Reasonable assurance: This is the highest level of assurance that can be attained and is usually gained through an examination or financial statement audit. This does not mean absolute assurance, but rather performing procedures to lower the audit risk (i.e., the risk that an inappropriate opinion is issued) to an acceptably low level.
Limited assurance: A lower level of assurance that results from the performance of a review engagement is limited assurance. A review requires much less rigor than an examination and an auditor’s opinion is expressed in more of a negative format (i.e., saying that nothing came to the auditor’s attention that would indicate that management's assertion is materially misstated).
No assurance: This level is more commonly known as an agreed-upon procedures (AUP) engagement. In these engagements, management tells the auditor exactly which procedures to perform and there is almost no room for auditor judgment. The final deliverable is a report that restates the procedures as dictated by management, followed by the results of an auditor’s performance of those procedures.
At the moment, large companies are leading the charge on third-party ESG audits. This makes sense since Fortune 100 companies and other public organizations are generally guiding the way on ESG in general. That said, the need for middle-market companies to dive into ESG assurance isn’t far in the future.

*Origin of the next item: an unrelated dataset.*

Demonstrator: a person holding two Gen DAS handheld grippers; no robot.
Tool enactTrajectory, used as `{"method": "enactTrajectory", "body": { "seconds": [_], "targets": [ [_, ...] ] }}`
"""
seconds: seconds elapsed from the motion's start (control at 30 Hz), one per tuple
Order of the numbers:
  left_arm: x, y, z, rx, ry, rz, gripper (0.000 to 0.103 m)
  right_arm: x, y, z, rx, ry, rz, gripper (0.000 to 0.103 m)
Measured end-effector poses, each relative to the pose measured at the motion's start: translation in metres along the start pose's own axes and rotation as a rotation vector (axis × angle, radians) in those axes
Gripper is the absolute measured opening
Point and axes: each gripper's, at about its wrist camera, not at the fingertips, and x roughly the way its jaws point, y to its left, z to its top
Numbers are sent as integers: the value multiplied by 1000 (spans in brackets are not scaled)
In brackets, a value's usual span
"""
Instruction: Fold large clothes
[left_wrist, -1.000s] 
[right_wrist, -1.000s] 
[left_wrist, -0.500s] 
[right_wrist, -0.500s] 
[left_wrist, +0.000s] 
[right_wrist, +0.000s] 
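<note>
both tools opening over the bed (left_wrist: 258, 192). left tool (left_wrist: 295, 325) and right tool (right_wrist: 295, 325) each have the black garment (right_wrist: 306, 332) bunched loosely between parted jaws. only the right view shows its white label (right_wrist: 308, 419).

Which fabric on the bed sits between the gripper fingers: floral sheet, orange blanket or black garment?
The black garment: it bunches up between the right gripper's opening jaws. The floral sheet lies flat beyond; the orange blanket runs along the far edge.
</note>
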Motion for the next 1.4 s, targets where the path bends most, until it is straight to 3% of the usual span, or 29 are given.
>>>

Naturally, there is some resistance when it comes to implementing third-party ESG audits. The concept of dedicating time and money to an examination of non-financial data is challenging for some business leaders to accept. But even in instances where CFOs and controllers are hesitant, the pressure to report on ESG data continues to mount.
There are a multitude of reasons why companies are beginning to focus resources on third-party ESG assurance, which can be broken down into internal and external motivating factors.
The verification of ESG data is going to be a revolution. Moving forward, if a company’s ESG data isn’t verified, then it won’t actually mean anything to investors, customers, board members, etc.
The business landscape will continue to see many more non-financial controllerships, which is a testament to how significant the ESG impact is and will continue to be. Controllers are going to be wearing two hats with one focused on non-financial reporting. ESG audits may not end up being side-by-side with financial audits, but they won’t be far behind.
Even if your company isn’t ready for third-party verification today, forward-thinking organizations are planning for the future. Visualize your sustainability road map through the lens of your business strategy for accessing capital or reporting to governing agencies. Consider how third-party verification can help position your company for success from a reputational, financial, operational or ESG rating perspective.
To discuss how Baker Tilly can assist with this process – either by preparing your organization from an ESG readiness standpoint, by assisting with data sources and data validation, or by conducting your ESG third-party verification – contact us today.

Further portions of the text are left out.